Aslı Şakran Yalın, “Uzun yıllar ihracat alanında deneyimimin yanı sıra, İzmir Ticaret Odası’nın sunduğu eğitimleri de takip ettim. Bu bağlamda İhracat Destek Ofisi’nin bize sağladığı destek, yol haritamızı belirlemede oldukça faydalı oldu. Şu an için ihracatımız, toplam hacmin yüzde 30’unu oluşturuyor, hedefimiz ABD ve Kanada pazarlarında büyüyüp Türki Cumhuriyetlere açılmak” şeklinde konuştu.
Nuriye Uzun, “Ürünlerimizde Anadolu motiflerinin yer alması kültürümüzü dünyada tanıtmak adına oldukça değerlidir. Her müşterimize özel yeni tasarımlar geliştiren butik yapımız sayesinde daha başarılı olduk” dedi.
İzmir Ticaret Odası’nın önemli bir dönüm noktası olduğunu vurgulayan Şule Karapınar Avcu, babası tarafından 2008’de kurulan Lider Etiket şirketinde çalışmaya başladı. İkinci nesil olan Karapınar, ihracat ve teknolojik gelişmeler üzerine çalışmalar yaptı, 2018 yılında yeni yatırımlar ve üretim kapasitelerini artırarak hem yerel hem de uluslararası fuar etkinliklerine katılmaya başladı.
Karapınar, “Hedefimiz İzmir Ticaret Odası ile tanıştığımız dönüm noktasını doğru değerlendirmek oldu. Onlar sayesinde ihracat hakkında rehberlik aldık ve şu an UR-GE projesinin bir parçasıyız. Bugün, İzlanda, İsveç, Almanya, Gürcistan, Fransa ve Kıbrıs’a ihracat yapmaktayız. Amacımız, 5 yıl içinde ihracat kapasitemizi yüzde 35’e çıkarmak. Yeni başlayacak firmalara en büyük önerim, destek alabilecekleri kurumlarla iletişim kurmaları ve sağlanan fırsatları değerlendirmeleri yönünde” ifadelerini kullandı.

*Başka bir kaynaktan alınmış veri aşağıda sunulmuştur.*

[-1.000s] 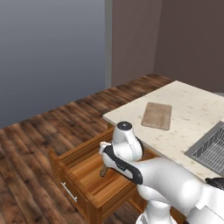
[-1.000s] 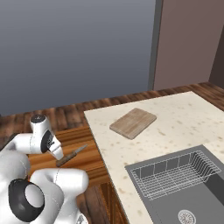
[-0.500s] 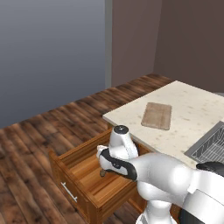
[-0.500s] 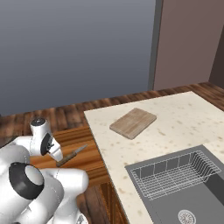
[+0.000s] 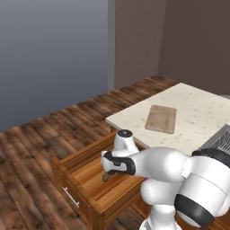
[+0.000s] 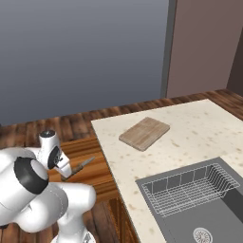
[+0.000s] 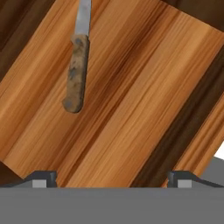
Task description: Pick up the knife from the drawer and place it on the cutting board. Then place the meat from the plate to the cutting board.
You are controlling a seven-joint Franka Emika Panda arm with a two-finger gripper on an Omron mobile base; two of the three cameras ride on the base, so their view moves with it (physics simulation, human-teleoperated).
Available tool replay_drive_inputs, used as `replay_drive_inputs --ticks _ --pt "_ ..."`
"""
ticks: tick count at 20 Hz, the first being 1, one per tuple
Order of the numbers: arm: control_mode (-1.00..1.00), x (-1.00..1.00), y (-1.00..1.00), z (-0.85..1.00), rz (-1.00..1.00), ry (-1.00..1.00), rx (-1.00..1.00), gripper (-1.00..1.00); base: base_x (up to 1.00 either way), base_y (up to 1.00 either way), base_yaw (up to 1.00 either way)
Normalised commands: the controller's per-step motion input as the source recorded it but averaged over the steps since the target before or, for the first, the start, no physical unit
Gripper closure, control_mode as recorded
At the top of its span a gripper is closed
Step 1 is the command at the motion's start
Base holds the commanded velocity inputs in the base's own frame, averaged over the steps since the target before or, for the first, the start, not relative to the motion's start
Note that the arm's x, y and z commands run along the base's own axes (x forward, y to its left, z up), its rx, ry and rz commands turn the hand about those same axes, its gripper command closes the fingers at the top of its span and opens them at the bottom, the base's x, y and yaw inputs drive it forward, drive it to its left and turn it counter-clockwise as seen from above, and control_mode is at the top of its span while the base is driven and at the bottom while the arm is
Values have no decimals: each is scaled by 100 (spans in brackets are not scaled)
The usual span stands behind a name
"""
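The knife lies flat on the floor of the open drawer, with its brown handle nearer me and its grey blade running off the top edge of the hand view. My gripper hangs open above the drawer floor, down and to the right of the handle, touching nothing. From the right base view the knife lies in the drawer beside my white hand. The drawer is pulled out below the counter. The cutting board lies bare on the counter. The meat and the plate are out of view.
A pale speckled counter runs to the right of the drawer. A sink with a wire rack is set into its near end. Dark wood flooring spreads left of the drawer.
My hand has sunk lower over the open drawer and the arm's elbow has swung closer to the cameras. The knife has not moved and the jaws have stayed open.
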Motion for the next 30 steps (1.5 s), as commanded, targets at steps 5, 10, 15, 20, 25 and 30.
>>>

Emre Berber ise, İzmir Ekonomi Üniversitesi’nden mezun olduktan sonra stajını İzmir Ticaret Odası İhracat Destek Ofisi Projesi’nde yaparak kariyerine yön verdi. Aile işini devralarak İzco Design adında modüler mobilya üretmeye başlayan Berber, “İhracat Destek Ofisi’ndeki stajımın bana katkısı çok büyük oldu. Yaklaşık iki yıl boyunca ihracat üzerine çalışmalar gerçekleştirdim ve Sırbistan, Filistin, İngiltere gibi ülkelerle iş yapmaya başladım. Hedefim İngiltere’de bir şirket kurmak ve tamamen ihracata yönelmek” açıklamalarında bulundu.